#### [TASK]
A word-for-word transcription of the data below is required.

EXERCISE MATERIAL section start

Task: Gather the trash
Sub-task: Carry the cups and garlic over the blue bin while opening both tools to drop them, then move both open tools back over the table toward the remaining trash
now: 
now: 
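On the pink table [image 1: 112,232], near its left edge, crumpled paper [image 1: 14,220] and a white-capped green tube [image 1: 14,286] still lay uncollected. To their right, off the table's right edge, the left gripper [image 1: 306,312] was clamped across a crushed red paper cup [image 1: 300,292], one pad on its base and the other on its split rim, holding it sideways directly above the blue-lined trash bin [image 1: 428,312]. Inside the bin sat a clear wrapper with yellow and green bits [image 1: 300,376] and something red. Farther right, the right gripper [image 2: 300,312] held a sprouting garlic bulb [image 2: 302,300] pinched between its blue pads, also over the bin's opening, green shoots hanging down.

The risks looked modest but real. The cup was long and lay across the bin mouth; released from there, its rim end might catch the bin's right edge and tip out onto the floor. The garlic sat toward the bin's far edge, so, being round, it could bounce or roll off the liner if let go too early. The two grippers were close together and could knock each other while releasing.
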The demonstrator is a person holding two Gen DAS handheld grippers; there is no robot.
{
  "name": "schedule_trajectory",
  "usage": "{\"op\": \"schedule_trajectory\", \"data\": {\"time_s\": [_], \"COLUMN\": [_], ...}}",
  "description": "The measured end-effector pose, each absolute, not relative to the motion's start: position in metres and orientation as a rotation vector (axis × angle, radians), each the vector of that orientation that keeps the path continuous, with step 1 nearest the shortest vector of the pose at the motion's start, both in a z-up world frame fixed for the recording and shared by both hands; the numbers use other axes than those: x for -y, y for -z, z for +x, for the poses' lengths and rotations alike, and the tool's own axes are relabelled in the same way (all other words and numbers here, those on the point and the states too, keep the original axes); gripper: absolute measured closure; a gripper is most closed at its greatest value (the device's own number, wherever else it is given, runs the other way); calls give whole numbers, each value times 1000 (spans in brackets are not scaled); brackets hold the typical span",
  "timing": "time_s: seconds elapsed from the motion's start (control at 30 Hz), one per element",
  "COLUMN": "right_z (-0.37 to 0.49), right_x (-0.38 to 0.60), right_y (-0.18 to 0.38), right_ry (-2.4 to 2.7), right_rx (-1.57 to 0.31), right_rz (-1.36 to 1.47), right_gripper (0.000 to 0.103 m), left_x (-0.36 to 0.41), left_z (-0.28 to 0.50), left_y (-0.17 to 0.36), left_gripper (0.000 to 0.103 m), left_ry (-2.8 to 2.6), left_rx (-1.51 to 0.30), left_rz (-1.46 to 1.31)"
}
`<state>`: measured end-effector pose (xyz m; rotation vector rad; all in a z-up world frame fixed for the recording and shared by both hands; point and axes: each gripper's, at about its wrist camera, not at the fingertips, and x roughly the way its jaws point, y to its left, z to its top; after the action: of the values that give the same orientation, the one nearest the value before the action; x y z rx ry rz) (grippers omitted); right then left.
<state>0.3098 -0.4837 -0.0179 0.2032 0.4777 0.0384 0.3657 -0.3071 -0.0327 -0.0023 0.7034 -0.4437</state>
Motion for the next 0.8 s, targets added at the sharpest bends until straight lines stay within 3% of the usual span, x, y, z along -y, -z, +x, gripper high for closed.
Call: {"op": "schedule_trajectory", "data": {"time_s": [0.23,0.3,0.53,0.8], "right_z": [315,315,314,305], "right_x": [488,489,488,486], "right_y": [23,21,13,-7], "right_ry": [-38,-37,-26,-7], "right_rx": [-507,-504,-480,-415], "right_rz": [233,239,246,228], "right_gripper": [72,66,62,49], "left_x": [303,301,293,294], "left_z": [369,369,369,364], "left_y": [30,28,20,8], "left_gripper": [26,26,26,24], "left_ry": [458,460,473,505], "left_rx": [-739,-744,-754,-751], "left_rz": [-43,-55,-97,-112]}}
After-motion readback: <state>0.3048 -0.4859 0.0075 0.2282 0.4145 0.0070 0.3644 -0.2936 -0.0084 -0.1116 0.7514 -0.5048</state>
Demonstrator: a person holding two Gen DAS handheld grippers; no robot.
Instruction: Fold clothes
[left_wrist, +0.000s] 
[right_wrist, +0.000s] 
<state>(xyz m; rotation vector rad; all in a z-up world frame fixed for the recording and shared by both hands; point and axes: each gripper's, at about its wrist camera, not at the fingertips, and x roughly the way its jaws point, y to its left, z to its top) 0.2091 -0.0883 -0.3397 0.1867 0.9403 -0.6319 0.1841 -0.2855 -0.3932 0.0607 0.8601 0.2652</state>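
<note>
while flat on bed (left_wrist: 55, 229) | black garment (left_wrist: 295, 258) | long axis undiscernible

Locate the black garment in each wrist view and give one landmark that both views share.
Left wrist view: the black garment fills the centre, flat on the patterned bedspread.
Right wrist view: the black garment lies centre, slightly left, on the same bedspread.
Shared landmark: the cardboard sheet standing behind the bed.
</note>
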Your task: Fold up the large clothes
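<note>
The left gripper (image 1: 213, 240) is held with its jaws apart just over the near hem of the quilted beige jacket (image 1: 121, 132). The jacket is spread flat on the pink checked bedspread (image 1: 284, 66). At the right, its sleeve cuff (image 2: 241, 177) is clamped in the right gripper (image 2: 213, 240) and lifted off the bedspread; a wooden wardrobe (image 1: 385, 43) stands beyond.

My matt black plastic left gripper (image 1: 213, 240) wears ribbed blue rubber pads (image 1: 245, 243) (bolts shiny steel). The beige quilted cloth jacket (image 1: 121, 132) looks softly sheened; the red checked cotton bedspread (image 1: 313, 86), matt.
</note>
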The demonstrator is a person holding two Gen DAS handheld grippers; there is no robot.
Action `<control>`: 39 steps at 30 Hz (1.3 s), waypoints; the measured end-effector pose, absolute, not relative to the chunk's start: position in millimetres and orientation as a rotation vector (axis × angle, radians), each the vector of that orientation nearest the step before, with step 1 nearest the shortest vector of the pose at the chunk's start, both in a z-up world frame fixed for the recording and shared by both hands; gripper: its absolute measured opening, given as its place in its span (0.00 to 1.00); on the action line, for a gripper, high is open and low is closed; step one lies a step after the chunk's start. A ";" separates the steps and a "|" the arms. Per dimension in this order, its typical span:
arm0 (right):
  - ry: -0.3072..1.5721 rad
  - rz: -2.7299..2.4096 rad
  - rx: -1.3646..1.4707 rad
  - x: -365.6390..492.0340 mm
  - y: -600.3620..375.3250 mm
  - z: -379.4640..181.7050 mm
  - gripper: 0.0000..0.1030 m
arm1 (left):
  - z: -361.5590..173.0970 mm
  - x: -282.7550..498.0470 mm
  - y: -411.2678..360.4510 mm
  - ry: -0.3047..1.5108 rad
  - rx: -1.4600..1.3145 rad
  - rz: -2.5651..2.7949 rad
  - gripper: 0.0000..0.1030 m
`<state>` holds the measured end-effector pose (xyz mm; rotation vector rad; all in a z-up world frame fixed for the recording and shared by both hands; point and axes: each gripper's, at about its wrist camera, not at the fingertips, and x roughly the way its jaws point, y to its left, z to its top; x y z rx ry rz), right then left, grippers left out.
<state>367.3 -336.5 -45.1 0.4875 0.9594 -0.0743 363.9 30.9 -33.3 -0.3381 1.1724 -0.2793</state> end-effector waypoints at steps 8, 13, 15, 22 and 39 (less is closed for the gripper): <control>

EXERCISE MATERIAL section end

#### [YOUR RESPONSE]
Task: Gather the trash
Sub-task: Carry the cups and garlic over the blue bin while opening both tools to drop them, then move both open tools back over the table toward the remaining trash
now: 
now: 
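On the pink table [image 1: 112,232], near its left edge, crumpled paper [image 1: 14,220] and a white-capped green tube [image 1: 14,286] still lay uncollected. To their right, off the table's right edge, the left gripper [image 1: 306,312] was clamped across a crushed red paper cup [image 1: 300,292], one pad on its base and the other on its split rim, holding it sideways directly above the blue-lined trash bin [image 1: 428,312]. Inside the bin sat a clear wrapper with yellow and green bits [image 1: 300,376] and something red. Farther right, the right gripper [image 2: 300,312] held a sprouting garlic bulb [image 2: 302,300] pinched between its blue pads, also over the bin's opening, green shoots hanging down.

The risks looked modest but real. The cup was long and lay across the bin mouth; released from there, its rim end might catch the bin's right edge and tip out onto the floor. The garlic sat toward the bin's far edge, so, being round, it could bounce or roll off the liner if let go too early. The two grippers were close together and could knock each other while releasing.
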The demonstrator is a person holding two Gen DAS handheld grippers; there is no robot.
{
  "name": "schedule_trajectory",
  "usage": "{\"op\": \"schedule_trajectory\", \"data\": {\"time_s\": [_], \"COLUMN\": [_], ...}}",
  "description": "The measured end-effector pose, each absolute, not relative to the motion's start: position in metres and orientation as a rotation vector (axis × angle, radians), each the vector of that orientation that keeps the path continuous, with step 1 nearest the shortest vector of the pose at the motion's start, both in a z-up world frame fixed for the recording and shared by both hands; the numbers use other axes than those: x for -y, y for -z, z for +x, for the poses' lengths and rotations alike, and the tool's own axes are relabelled in the same way (all other words and numbers here, those on the point and the states too, keep the original axes); gripper: absolute measured closure; a gripper is most closed at its greatest value (the device's own number, wherever else it is given, runs the other way); calls give whole numbers, each value times 1000 (spans in brackets are not scaled); brackets hold the typical span",
  "timing": "time_s: seconds elapsed from the motion's start (control at 30 Hz), one per element",
  "COLUMN": "right_z (-0.37 to 0.49), right_x (-0.38 to 0.60), right_y (-0.18 to 0.38), right_ry (-2.4 to 2.7), right_rx (-1.57 to 0.31), right_rz (-1.36 to 1.47), right_gripper (0.000 to 0.103 m), left_x (-0.36 to 0.41), left_z (-0.28 to 0.50), left_y (-0.17 to 0.36), left_gripper (0.000 to 0.103 m), left_ry (-2.8 to 2.6), left_rx (-1.51 to 0.30), left_rz (-1.46 to 1.31)"
}
`<state>`: measured end-effector pose (xyz m; rotation vector rad; all in a z-up world frame fixed for the recording and shared by both hands; point and axes: each gripper's, at about its wrist camera, not at the fingertips, and x roughly the way its jaws point, y to its left, z to its top; after the action: of the values that give the same orientation, the one nearest the value before the action; x y z rx ry rz) (grippers omitted); right then left.
<state>0.3098 -0.4837 -0.0179 0.2032 0.4777 0.0384 0.3657 -0.3071 -0.0327 -0.0023 0.7034 -0.4437</state>
Motion for the next 0.8 s, targets added at the sharpest bends until straight lines stay within 3% of the usual span, x, y, z along -y, -z, +x, gripper high for closed.
Call: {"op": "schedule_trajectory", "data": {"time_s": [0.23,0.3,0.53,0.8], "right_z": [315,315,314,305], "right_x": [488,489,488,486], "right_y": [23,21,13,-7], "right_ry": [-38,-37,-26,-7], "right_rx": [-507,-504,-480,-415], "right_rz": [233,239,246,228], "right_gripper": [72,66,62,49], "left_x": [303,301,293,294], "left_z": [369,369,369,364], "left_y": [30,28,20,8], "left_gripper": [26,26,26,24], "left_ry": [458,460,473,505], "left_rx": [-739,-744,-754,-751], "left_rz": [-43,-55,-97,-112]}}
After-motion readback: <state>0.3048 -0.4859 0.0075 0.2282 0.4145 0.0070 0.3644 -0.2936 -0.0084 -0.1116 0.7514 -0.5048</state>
Demonstrator: a person holding two Gen DAS handheld grippers; no robot.
Instruction: Fold clothes
[left_wrist, +0.000s] 
[right_wrist, +0.000s] 
<state>(xyz m; rotation vector rad; all in a z-up world frame fixed for the recording and shared by both hands; point and axes: each gripper's, at about its wrist camera, not at the fingertips, and x roughly the way its jaws point, y to its left, z to its top) 0.2091 -0.0883 -0.3397 0.1867 0.9403 -0.6319 0.1841 -0.2855 -0.3932 0.0607 0.8601 0.2652</state>
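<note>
while flat on bed (left_wrist: 55, 229) | black garment (left_wrist: 295, 258) | long axis undiscernible

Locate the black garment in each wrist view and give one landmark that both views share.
Left wrist view: the black garment fills the centre, flat on the patterned bedspread.
Right wrist view: the black garment lies centre, slightly left, on the same bedspread.
Shared landmark: the cardboard sheet standing behind the bed.
</note>
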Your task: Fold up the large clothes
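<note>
The left gripper (image 1: 213, 240) is held with its jaws apart just over the near hem of the quilted beige jacket (image 1: 121, 132). The jacket is spread flat on the pink checked bedspread (image 1: 284, 66). At the right, its sleeve cuff (image 2: 241, 177) is clamped in the right gripper (image 2: 213, 240) and lifted off the bedspread; a wooden wardrobe (image 1: 385, 43) stands beyond.

My matt black plastic left gripper (image 1: 213, 240) wears ribbed blue rubber pads (image 1: 245, 243) (bolts shiny steel). The beige quilted cloth jacket (image 1: 121, 132) looks softly sheened; the red checked cotton bedspread (image 1: 313, 86), matt.
</note>
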The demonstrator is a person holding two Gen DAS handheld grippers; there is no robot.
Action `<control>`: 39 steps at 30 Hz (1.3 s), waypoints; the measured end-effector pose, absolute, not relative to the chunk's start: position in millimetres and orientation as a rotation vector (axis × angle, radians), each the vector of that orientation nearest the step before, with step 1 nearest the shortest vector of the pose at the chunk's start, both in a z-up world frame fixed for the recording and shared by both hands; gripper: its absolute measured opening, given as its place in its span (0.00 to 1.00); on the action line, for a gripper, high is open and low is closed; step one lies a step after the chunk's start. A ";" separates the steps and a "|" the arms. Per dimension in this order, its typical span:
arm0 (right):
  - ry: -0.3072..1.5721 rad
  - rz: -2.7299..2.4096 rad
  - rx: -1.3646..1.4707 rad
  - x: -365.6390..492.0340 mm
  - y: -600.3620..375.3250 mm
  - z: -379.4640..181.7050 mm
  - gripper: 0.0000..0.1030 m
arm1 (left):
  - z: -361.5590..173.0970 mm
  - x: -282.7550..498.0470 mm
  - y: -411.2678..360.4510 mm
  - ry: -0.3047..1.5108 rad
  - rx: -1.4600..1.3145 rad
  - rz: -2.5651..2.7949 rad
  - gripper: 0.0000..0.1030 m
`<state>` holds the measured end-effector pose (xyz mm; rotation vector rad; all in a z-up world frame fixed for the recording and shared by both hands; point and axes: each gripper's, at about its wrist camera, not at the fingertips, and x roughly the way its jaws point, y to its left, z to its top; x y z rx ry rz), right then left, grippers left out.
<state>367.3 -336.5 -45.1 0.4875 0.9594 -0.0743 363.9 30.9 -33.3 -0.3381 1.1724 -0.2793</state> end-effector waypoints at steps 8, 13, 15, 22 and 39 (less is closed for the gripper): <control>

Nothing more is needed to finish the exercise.